As the “I, Too, Am NYU” campaign eloquently responded to our editorial, “No doubt, the role of allies in racial justice movements is a critical one, and we welcome and encourage vocal support from students who do not identify as people of color.” We completely agree, and last week’s editorial proposed nothing more. The “I, Too, Am NYU” campaign would benefit from the active participation of white allies in order to effectively promote racial equality on our campus. Our editorial called attention to this fact. Yet this message seems to have been lost in the controversy that has since developed. We did not argue that the involvement of racially privileged individuals should be prioritized, nor did we argue that white students should be featured in the photographs published by the campaign, as Silver suggested. Rather, we identified the specific benefits that can be found when encouraging white allies to actively assist in the promotion of racial equality. This is not to say that allies define the movement to which they associate themselves to. They are, of course, just allies, but nevertheless important.
NYU Local editor Helen Holmes tweeted that we “criticized a campaign giving voice to minorities for not including white people.” The inclusion of white students in a group that advocates for racial equality at NYU should not be simplistically reduced to — or valued by — whiteness.

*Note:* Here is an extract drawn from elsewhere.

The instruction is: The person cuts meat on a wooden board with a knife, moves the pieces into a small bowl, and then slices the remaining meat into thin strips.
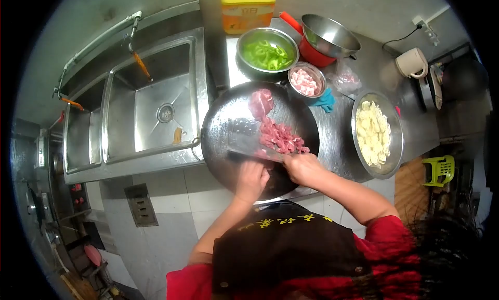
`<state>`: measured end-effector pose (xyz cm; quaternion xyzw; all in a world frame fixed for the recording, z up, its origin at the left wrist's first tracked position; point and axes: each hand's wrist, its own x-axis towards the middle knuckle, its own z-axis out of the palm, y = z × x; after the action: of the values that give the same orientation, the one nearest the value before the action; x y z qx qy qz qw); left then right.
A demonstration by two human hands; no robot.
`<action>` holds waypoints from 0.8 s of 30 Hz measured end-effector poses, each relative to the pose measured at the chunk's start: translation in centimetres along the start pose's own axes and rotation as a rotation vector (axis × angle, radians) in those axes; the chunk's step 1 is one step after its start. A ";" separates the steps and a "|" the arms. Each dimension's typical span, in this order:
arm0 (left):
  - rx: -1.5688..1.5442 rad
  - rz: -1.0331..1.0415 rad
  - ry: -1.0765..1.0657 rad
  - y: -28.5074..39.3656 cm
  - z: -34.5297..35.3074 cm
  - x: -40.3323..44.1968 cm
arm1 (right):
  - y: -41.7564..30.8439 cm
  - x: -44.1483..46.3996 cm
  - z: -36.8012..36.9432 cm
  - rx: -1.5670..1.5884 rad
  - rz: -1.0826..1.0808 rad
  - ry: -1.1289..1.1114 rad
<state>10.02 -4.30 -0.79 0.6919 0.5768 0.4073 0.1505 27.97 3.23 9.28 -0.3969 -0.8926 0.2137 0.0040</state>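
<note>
1. Head view — loose cut pieces of raw meat [280, 135] and a larger meat piece [261, 104] lie in a dark round pan [221, 118], between the sink [150, 110] and the worktop [338, 139].
2. The right hand [304, 168] is closed around the handle end of a broad-bladed knife [257, 151]; the blade lies across the pan, beside the cut pieces.
3. The left hand [252, 181] is curled near the blade; its fingertips are partly hidden, so whether it grips anything cannot be told.
4. Handling, as judged: the meat is probably soft, moist and slippery — the larger piece is best held flat across its broad top with tucked fingertips, the loose pieces scooped together from beneath. The knife is likely rigid and blade-heavy, with its secure hold at the handle.
5. Green strips [267, 55] and pale slices [373, 133] occupy separate bowls nearby.
</note>
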 end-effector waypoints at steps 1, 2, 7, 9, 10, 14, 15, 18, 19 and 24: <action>-0.020 0.023 0.023 -0.2 0.2 0.1 | -0.1 1.9 1.3 -0.032 0.039 -0.041; -0.038 0.045 0.048 -0.3 0.2 0.2 | -0.5 3.3 1.1 -0.034 -0.021 -0.052; -0.023 0.059 0.151 1.3 -0.5 0.8 | 1.0 2.0 1.3 -0.008 0.208 0.107; -0.034 0.018 0.171 1.4 -0.5 0.4 | 1.6 -0.9 -0.6 -0.025 0.180 0.065; -0.050 -0.002 0.183 1.1 -0.2 0.2 | 1.9 -2.2 -1.5 -0.068 0.162 0.018; 0.036 0.073 0.060 -0.3 0.7 -0.4 | 2.5 -6.1 -3.4 -0.083 0.106 -0.133; 0.052 0.087 0.072 0.2 0.2 -0.1 | 2.8 -6.6 -3.3 -0.105 0.102 -0.158; 0.065 0.051 -0.004 -0.5 0.6 -0.4 | 3.3 -6.2 -2.4 -0.112 0.095 -0.212; 0.043 0.049 0.005 -0.6 0.5 -0.4 | 3.4 -5.5 -2.0 -0.103 0.091 -0.228; -0.010 0.023 0.032 -0.2 0.5 -0.1 | 0.1 2.3 2.1 -0.059 -0.006 -0.037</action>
<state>10.24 -4.24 -1.28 0.6912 0.5691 0.4229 0.1400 26.10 4.19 6.95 -0.3901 -0.8996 0.1948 -0.0236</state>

Indeed the inclusion of white students does not constitute any notion of “validity by whiteness.” There is no validity to be gained by including white students. The inclusion of white students is neither a necessary nor a sufficient policy for the validity of “I, Too, Am NYU.” Yet it might nevertheless be a beneficial one for matters of strict practicality.
We believe that the goal of the campaign is to make students realize that fleeting comments to their peers are racist. Including white allies who stand in solidarity with “I, Too, Am NYU” would increase exposure to the students who disproportionately make these comments in the first place. The campaign is in the unique position to include the very students that it is targeting.
This conclusion prompted Silver to claim that our piece conveyed nuanced racism. Yet, it is rather the omissions in his reporting that furthered bias and misunderstanding across our campus. He should have acknowledged that members of our Editorial Board are comprised of racially, ethnically and religiously diverse individuals. If this had been done, certain incendiary and presumptuous comments on the “I, Too, Am NYU” Facebook page would not have been allowed to stand unchallenged. The assumption that the Editorial Board members are “white people [who] feel othered,” who promote “what about us in the majority” arguments, is plainly false. In fact, the editorial was chaired, developed and conceived by a person of color. Given the diversity of the board, it is unclear as to why we would hold a “what about us in the majority” opinion.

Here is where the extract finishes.